A few trials have looked at DXA screening in men and found that T-scores, the measurement used to define bone loss (a “T-score” is the standard deviations from the mean for peak bone density), are as predictive of fracture risk in men as they are in women. However, the data is very limited. Bisphosphonate use has not been widely studied in male patients, particularly not in younger men with idiopathic osteoporosis.  A couple of trials have looked at alendronate use in men with secondary risk factors and found it to have efficacy in preventing fractures.  Best practice guidelines for treating osteoporosis in men were published in April 2011 by Gielen in BEST PRACTICE & RESEARCHCLINICAL ENDOCRINOLOGY & METABOLISM , which states:
 “With the ageing of the population, male osteoporosis is an increasingly important health problem:  from age 50 onward, one in three osteoporotic fractures occurs in men and fracture-related morbidity and mortality is higher than in women. In men with low BMD, 50% have an underlying cause, most often glucocorticoid excess, hypogonadism or alcohol abuse.  DXA is recommended in all men from 70 years of age on and in men age 50–70 with a prior fragility fracture or clinical risk factors.  Treatment decisions should be based on assessments of absolute fracture risk and not on  BMD alone.  Supplementation of calcium and vitamin D is essential in ageing men to prevent age-related secondary hyperparathyroidism.  Bisphosphonates and PTH seem to be as effective in men as in women and should be given to men with DXA-documented osteoporosis, a prior fragility fracture or high absolute fracture risk as assessed by FRAX.  Testosterone replacement can only be recommended in older men with osteoporosis who have symptoms of hypogonadism as well as total testosterone values below 250 ng/dL(9 nmol/l).”

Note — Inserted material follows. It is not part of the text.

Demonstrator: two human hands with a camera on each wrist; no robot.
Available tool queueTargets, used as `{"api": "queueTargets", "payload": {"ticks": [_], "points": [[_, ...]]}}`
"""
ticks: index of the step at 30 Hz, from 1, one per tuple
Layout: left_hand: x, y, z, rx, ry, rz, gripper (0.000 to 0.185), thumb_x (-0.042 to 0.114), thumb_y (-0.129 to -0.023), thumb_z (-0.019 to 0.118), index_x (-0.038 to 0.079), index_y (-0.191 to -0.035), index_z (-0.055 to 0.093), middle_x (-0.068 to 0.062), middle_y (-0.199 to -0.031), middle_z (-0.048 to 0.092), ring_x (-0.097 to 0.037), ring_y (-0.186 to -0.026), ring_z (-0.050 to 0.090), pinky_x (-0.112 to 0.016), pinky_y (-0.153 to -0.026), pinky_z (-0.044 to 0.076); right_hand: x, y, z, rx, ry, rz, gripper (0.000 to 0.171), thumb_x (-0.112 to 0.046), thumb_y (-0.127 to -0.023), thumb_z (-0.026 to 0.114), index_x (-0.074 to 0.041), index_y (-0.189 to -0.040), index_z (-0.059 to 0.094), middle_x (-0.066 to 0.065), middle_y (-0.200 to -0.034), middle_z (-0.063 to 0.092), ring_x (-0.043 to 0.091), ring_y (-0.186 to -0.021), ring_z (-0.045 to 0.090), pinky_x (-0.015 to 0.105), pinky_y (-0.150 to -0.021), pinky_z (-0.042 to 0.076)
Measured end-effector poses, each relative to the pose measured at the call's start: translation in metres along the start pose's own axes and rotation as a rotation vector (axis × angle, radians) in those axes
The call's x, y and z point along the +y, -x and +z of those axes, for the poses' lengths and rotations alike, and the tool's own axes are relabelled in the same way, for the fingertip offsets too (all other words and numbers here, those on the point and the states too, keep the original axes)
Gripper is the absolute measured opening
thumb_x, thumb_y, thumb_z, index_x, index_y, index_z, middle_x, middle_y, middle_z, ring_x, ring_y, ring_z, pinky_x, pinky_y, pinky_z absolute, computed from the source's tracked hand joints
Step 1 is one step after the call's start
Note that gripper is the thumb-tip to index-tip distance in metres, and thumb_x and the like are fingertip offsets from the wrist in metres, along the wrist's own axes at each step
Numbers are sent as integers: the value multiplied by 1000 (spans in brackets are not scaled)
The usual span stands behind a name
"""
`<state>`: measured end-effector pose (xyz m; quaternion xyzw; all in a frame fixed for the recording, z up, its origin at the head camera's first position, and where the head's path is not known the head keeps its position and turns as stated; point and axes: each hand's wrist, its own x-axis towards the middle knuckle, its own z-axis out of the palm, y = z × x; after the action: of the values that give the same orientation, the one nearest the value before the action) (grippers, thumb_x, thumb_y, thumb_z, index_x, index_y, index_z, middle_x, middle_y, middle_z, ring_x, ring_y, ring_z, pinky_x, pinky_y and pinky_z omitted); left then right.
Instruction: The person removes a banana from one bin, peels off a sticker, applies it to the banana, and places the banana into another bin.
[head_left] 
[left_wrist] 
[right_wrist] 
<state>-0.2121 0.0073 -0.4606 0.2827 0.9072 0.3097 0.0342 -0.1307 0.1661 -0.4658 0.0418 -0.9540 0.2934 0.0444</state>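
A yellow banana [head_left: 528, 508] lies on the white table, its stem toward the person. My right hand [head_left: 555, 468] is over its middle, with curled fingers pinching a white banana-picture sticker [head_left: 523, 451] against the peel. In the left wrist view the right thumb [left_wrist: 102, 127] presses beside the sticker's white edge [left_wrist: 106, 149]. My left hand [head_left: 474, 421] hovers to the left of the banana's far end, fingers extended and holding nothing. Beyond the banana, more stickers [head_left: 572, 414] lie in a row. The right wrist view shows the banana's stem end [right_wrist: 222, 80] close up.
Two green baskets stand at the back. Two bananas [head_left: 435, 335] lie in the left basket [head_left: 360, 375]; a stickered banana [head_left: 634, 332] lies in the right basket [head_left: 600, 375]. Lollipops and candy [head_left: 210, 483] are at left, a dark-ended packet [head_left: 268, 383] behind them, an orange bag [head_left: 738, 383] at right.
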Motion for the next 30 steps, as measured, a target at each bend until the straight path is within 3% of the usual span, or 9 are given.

Experts acknowledge that while bone mineral density testing may be useful, it is just one piece of the equation when it comes to assessing a person’s fracture risk. Clinical risk calculators take into account clinical risk factors and project a person’s ten year risk of suffering an osteoporotic fracture. The most widely known risk calculator is called FRAX,  a tool developed by the World Health Organization.  Clinical factors that contribute to fracture risk include age, body mass index, tobacco use, glucocorticoid use, alcohol use (>3 drinks per day), parental history of hip fracture, “secondary” causes of osteoporosis (low testosterone, hyperparathyroidism, hyperthyroidism and certain drugs),  and the presence of rheumatoid arthritis.
In their recently released Guidelines on the Treatment of Osteoporosis the USPSTF concludes that there is insufficient evidence to support screening men for osteoporosis. 

The case of my patient is a good example of how the well-intentioned use of testing may lead to information that we just don’t have good answers for yet.  In the absence of firm data, the question becomes, does one opt to treat with medication, for how long, and with what sort of monitoring? And if not, then what should one suggest?  Frankly, I find the relative lack of data about male osteoporosis surprising.